# WHAT YOU WILL DO
Where a line of the data holds the word "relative", copy that line.

# Data items
►

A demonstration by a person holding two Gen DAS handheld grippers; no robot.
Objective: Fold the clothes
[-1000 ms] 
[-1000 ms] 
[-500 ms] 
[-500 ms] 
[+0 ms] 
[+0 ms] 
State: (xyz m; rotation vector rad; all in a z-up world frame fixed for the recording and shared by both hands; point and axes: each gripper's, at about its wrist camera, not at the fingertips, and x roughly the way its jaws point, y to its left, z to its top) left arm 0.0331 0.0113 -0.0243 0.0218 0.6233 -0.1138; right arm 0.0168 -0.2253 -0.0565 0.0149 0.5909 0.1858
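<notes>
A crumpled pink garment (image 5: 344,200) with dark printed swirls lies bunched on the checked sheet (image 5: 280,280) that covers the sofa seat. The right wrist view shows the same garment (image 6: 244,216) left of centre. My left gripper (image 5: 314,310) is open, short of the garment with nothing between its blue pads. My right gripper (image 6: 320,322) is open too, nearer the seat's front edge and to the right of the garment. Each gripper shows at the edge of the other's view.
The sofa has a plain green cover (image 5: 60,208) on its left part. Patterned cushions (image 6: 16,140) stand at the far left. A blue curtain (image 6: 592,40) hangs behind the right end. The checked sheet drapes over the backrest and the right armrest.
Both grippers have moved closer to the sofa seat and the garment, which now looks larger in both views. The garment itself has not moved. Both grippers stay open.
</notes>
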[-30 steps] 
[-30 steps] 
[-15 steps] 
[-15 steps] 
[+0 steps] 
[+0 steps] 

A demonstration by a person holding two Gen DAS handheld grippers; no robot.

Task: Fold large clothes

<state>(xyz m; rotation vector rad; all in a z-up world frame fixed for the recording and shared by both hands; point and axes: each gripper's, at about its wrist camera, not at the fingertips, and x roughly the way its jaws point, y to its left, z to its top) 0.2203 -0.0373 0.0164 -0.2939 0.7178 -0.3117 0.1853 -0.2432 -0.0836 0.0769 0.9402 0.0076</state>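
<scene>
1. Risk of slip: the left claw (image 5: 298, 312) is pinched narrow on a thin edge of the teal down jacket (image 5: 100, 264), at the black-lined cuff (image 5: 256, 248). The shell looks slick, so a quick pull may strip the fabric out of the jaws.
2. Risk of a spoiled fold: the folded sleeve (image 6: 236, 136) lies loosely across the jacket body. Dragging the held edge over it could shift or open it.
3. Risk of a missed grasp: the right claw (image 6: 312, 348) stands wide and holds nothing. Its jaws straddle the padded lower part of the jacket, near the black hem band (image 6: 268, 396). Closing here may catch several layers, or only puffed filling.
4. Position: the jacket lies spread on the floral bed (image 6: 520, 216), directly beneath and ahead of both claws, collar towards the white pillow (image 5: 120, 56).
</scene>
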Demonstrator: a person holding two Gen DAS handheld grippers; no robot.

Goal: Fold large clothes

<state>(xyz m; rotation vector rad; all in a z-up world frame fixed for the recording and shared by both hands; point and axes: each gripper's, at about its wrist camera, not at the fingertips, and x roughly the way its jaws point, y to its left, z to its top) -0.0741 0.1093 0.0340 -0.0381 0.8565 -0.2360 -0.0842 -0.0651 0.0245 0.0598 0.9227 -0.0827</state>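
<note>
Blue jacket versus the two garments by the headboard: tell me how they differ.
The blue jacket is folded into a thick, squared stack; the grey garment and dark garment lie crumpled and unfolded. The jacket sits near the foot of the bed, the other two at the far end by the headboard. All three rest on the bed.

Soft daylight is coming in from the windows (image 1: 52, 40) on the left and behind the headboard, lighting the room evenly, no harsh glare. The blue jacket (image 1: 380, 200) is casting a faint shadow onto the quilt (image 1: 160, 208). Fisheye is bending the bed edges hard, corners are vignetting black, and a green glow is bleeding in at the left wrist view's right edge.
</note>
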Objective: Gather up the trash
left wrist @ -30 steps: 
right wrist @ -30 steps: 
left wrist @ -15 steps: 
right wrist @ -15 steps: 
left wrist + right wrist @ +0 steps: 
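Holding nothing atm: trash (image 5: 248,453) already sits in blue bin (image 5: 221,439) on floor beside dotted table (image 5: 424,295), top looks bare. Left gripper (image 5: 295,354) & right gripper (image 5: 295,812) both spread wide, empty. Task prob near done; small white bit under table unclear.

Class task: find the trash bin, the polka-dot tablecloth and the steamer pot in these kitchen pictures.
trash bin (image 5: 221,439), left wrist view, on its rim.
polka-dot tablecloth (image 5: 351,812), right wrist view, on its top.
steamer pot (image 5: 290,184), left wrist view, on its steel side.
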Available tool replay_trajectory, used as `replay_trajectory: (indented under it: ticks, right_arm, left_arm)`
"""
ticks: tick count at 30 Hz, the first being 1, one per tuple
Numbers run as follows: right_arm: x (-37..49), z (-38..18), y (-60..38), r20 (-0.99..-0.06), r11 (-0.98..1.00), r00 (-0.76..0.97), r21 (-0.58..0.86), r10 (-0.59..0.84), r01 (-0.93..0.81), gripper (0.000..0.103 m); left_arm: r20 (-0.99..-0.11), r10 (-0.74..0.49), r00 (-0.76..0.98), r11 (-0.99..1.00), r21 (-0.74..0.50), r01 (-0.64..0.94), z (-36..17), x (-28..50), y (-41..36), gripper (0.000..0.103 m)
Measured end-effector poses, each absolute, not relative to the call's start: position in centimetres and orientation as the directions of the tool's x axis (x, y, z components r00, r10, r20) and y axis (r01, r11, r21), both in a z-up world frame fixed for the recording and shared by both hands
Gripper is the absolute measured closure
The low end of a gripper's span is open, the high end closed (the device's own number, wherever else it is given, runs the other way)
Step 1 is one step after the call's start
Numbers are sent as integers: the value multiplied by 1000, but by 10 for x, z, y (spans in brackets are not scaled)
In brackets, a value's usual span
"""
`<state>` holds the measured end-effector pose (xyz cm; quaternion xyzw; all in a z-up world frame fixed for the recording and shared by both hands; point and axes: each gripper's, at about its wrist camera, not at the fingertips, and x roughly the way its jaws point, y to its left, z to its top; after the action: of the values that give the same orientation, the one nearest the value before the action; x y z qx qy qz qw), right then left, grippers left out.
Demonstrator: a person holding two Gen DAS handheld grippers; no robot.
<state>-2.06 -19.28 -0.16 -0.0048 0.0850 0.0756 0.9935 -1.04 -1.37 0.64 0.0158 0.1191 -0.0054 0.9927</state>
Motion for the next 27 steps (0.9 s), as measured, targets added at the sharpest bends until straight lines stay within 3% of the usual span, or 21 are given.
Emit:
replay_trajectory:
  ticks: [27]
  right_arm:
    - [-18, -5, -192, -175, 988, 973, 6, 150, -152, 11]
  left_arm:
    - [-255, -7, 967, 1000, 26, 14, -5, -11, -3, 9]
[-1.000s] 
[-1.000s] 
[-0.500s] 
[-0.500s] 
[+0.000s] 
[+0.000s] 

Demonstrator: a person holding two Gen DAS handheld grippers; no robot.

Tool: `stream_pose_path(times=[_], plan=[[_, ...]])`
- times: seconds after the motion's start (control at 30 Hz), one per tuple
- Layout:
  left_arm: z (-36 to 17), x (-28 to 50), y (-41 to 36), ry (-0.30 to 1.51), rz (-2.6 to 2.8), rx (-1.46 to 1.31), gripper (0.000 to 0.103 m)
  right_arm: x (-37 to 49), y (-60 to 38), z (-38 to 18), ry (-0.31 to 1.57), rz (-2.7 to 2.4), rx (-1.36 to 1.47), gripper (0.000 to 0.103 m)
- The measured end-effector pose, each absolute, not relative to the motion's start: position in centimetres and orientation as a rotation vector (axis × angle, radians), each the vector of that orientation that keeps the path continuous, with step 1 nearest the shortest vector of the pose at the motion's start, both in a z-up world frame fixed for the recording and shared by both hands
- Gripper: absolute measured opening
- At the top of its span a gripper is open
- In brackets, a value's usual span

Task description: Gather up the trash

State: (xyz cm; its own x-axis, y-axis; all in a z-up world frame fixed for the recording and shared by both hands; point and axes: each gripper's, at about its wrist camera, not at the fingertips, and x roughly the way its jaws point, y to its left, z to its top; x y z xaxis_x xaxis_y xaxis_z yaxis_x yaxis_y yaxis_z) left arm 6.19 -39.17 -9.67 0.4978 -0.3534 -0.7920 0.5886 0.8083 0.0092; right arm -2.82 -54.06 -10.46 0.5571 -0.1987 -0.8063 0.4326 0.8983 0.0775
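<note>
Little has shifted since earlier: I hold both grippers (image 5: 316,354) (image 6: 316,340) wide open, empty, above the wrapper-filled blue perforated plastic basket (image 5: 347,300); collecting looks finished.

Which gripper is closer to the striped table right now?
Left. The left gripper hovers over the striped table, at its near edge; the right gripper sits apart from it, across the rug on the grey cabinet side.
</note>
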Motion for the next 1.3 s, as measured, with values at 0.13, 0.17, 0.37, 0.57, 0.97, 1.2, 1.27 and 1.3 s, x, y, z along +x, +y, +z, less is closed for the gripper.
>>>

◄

# ANSWER AREA
Measured end-effector poses, each absolute, not relative to the call's start: position in centimetres and orientation as the directions of the tool's x axis (x, y, z components r00, r10, r20) and y axis (r01, r11, r21), both in a z-up world frame fixed for the recording and shared by both hands
- The measured end-effector pose, each absolute, not relative to the motion's start: position in centimetres and orientation as a rotation vector (axis × angle, radians), each the vector of that orientation that keeps the path continuous, with step 1 nearest the shortest vector of the pose at the motion's start, both in a z-up world frame fixed for the recording and shared by both hands

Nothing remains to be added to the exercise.